Abstract

It is important that French philosophy insists on the body, on bodily existence of the human being. Phenomenology and phenomenological existential philosophy in France have made an outstanding contribution marking the body as an important philosophical theme. The philosophy of Gabriel Marcel, Jean-Paul Sartre and Maurice Merleau-Ponty in particular make consideration of the body indispensable. Generally speaking, German philosophy is, in comparison with French philosophy, poor at thematic consideration of the body. Edmund Husserl should be regarded as the exception: he describes subjectivity as bodily subjectivity, and this conception greatly influences Sartre’s, and even more so, Merleau-Ponty’s philosophy. The underlying tone of Husserl’s philosophy, however, consists in the constitution of objects by transcendental subjectivity as pure consciousness.

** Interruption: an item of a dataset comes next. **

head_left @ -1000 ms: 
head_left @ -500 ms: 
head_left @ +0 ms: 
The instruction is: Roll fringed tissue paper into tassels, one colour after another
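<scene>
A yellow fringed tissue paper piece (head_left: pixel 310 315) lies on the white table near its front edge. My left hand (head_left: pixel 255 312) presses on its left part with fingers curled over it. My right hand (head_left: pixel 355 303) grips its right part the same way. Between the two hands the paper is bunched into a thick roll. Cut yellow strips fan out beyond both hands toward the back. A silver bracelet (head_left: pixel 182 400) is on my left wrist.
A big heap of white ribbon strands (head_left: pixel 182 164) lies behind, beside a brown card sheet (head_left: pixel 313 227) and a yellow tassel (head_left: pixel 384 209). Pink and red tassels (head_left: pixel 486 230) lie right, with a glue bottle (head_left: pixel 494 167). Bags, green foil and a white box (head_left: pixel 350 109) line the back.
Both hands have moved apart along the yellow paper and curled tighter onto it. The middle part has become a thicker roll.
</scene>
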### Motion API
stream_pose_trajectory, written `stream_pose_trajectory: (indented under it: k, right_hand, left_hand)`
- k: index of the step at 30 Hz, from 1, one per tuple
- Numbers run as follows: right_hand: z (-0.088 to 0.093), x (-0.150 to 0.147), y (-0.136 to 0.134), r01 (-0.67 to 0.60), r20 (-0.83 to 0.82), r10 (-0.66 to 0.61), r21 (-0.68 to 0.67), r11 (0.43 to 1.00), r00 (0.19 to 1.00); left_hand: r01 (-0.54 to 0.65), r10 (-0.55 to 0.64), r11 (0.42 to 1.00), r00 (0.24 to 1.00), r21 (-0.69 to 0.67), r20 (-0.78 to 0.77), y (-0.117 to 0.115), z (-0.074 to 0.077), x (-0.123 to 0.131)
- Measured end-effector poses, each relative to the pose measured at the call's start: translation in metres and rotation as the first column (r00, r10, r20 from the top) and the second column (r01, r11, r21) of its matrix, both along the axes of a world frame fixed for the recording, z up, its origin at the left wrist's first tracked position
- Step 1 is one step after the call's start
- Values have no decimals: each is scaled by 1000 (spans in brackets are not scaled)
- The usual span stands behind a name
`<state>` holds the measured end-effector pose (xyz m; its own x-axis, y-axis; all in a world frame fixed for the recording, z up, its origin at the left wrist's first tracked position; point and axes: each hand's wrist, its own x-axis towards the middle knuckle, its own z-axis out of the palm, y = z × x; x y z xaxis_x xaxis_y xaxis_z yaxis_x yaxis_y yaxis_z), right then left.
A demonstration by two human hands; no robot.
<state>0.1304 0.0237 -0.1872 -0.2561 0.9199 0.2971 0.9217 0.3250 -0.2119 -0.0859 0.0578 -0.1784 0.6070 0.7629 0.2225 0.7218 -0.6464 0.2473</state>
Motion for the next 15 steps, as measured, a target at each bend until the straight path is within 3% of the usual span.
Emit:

He was, so to speak, forced by the necessity of matter in his phenomenological description to consider the body as an essential element of subjectivity. However that may be, the description of bodily subjectivity in Husserl’s phenomenology is extremely important in relation to Merleau-Ponty’s thought. Martin Heidegger made Husserl’s transcendental subjectivity more concrete as Dasein which consists in our mode of Being-in-the-world. But one could claim that Dasein in Heidegger’s philosophy remains a subjectivity as consciousness and is not a bodily subjectivity. In Heidegger’s philosophy the body is not inquired about, and Dasein is a neutral being without sexuality. The Dasein of the philosophy of Karl Jaspers is considered more in accord with bodily reality; it can be said that Jaspers’s theory of Dasein possibly contains a theory of the body. But he does not thematize the body as such.